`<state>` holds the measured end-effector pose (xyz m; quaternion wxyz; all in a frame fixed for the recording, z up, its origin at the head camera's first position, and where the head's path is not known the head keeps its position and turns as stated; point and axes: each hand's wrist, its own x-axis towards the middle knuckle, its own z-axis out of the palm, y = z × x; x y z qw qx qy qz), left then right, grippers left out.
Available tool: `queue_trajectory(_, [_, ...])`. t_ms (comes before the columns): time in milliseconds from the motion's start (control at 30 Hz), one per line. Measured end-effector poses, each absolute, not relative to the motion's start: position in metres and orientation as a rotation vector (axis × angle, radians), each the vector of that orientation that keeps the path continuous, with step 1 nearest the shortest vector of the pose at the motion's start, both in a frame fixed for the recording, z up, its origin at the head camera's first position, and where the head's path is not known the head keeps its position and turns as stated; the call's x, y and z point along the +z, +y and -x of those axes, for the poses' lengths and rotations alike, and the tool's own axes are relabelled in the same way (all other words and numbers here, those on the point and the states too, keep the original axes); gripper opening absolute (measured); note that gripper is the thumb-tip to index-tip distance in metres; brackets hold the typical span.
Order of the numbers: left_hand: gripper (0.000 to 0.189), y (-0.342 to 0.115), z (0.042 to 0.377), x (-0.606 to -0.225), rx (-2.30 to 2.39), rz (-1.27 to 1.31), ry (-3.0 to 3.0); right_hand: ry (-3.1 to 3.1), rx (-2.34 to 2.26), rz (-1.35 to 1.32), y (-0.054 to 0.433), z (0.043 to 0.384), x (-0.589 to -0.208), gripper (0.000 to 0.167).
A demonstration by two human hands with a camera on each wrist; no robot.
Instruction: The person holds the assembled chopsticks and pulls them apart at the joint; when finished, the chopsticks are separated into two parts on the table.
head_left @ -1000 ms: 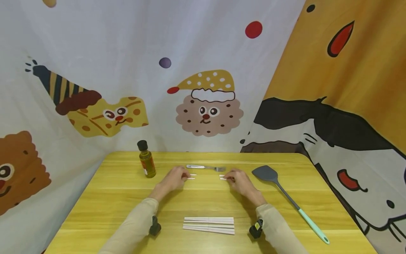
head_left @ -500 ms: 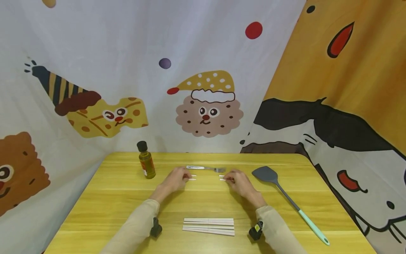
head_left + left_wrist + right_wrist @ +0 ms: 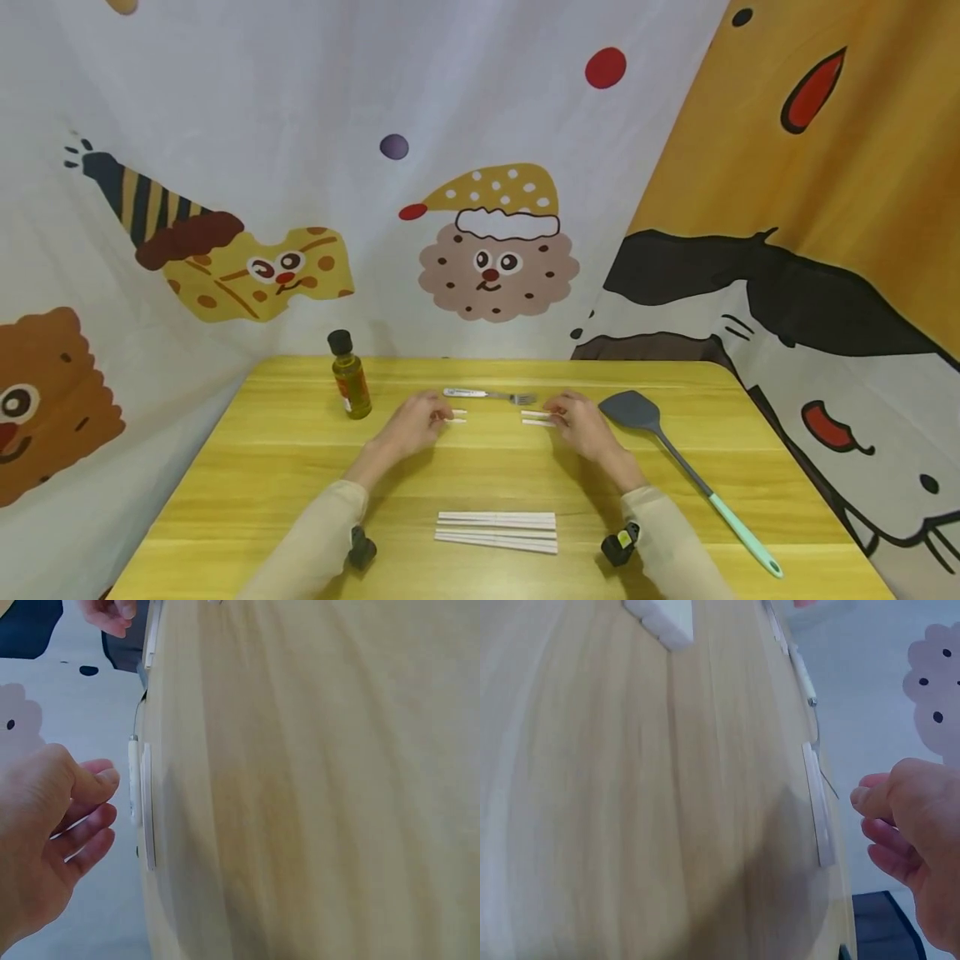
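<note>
My left hand [image 3: 416, 419] is over a pair of short white sticks [image 3: 459, 421] at the far side of the table. In the left wrist view its thumb and fingers are loosely curled beside a white stick [image 3: 148, 810] lying on the wood, with nothing between them. On the right, my right hand [image 3: 581, 422] hovers at the outer ends of a second pair of white sticks [image 3: 536, 422]. The right wrist view has that hand's loosely bent fingers apart from the white stick [image 3: 819, 806] on the table. A white-handled fork [image 3: 467, 392] lies just behind both pairs.
Several long white sticks [image 3: 495, 533] lie side by side near the front. A dark-capped bottle of yellowish liquid [image 3: 352, 387] stands at the back left. A grey spatula [image 3: 630, 410] with a mint handle slants along the right. A printed curtain [image 3: 487, 100] hangs behind the table.
My right hand has shifted right, away from the white sticks, so more of their length shows. The left hand stays almost in place. The head view has shifted slightly.
</note>
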<state>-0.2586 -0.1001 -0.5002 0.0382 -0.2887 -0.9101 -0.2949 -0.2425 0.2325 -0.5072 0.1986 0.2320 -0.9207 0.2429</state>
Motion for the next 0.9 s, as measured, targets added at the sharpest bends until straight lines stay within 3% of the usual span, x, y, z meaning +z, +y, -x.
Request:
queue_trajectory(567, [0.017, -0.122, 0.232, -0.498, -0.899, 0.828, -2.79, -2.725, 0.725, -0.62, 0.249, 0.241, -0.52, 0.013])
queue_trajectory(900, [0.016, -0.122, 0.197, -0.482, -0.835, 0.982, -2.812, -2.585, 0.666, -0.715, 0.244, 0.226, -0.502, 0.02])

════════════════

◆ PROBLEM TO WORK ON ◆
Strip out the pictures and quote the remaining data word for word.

◆ YOUR RESPONSE ◆
`<state>` holds the measured end-effector pose (xyz m; quaternion wxyz; all in a frame fixed for the recording, z up, its origin at the head camera's first position, and where the head's path is not known the head keeps its position and turns as stated; point and axes: each hand's wrist, its own x-axis towards the middle knuckle, its own z-axis out of the palm, y = z × x; x y z qw qx qy qz), left then right, grippers left out.
Available tool: `queue_trajectory(_, [_, ...])`. t_ms (comes before the columns): time in milliseconds from the motion's start (control at 30 Hz), one per line. Measured end-effector poses, each absolute, not relative to the motion's start: position in metres and orientation as a rotation vector (axis × angle, radians), each the vector of that orientation that keeps the path continuous, with step 1 nearest the shortest vector of the pose at the motion's start, both in a frame fixed for the recording, z up, its origin at the head camera's first position, and where the head's path is not known the head keeps its position and turns as stated; the call's x, y and z point along the +z, +y and -x of those axes, for the poses' lengths and rotations alike, and the tool's own axes are relabelled in the same way (all other words and numbers here, those on the point and the states too, keep the original axes); gripper opening absolute (measured); note that gripper is the thumb-tip to index-tip distance in metres; brackets hold the typical span.
Order of the numbers: left_hand: gripper (0.000 to 0.189), y (-0.342 to 0.115), z (0.042 to 0.377), x (-0.606 to -0.225), rx (-2.30 to 2.39), rz (-1.27 to 1.31), ry (-3.0 to 3.0); right_hand: ry (-3.1 to 3.1), rx (-2.34 to 2.26), rz (-1.35 to 1.32), y (-0.054 to 0.433), z (0.043 to 0.384), x (-0.589 to -0.208), gripper (0.000 to 0.167).
A demonstration by two human hands with a camera on each wrist; no robot.
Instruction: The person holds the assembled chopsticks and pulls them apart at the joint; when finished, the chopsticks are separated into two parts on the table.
head_left @ -1000 ms: 
head_left @ -500 ms: 
head_left + left_wrist + right_wrist @ +0 ms: 
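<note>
My left hand [image 3: 416, 419] is over a pair of short white sticks [image 3: 459, 421] at the far side of the table. In the left wrist view its thumb and fingers are loosely curled beside a white stick [image 3: 148, 810] lying on the wood, with nothing between them. On the right, my right hand [image 3: 581, 422] hovers at the outer ends of a second pair of white sticks [image 3: 536, 422]. The right wrist view has that hand's loosely bent fingers apart from the white stick [image 3: 819, 806] on the table. A white-handled fork [image 3: 467, 392] lies just behind both pairs.
Several long white sticks [image 3: 495, 533] lie side by side near the front. A dark-capped bottle of yellowish liquid [image 3: 352, 387] stands at the back left. A grey spatula [image 3: 630, 410] with a mint handle slants along the right. A printed curtain [image 3: 487, 100] hangs behind the table.
My right hand has shifted right, away from the white sticks, so more of their length shows. The left hand stays almost in place. The head view has shifted slightly.
</note>
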<state>-0.2586 -0.1001 -0.5002 0.0382 -0.2887 -0.9101 -0.2949 -0.2425 0.2325 -0.5072 0.1986 0.2320 -0.9207 0.2429</state>
Motion for the next 0.9 s, as measured, targets added at the sharpest bends until straight lines stay within 3% of the usual span, x, y, z meaning +z, +y, -x.
Request:
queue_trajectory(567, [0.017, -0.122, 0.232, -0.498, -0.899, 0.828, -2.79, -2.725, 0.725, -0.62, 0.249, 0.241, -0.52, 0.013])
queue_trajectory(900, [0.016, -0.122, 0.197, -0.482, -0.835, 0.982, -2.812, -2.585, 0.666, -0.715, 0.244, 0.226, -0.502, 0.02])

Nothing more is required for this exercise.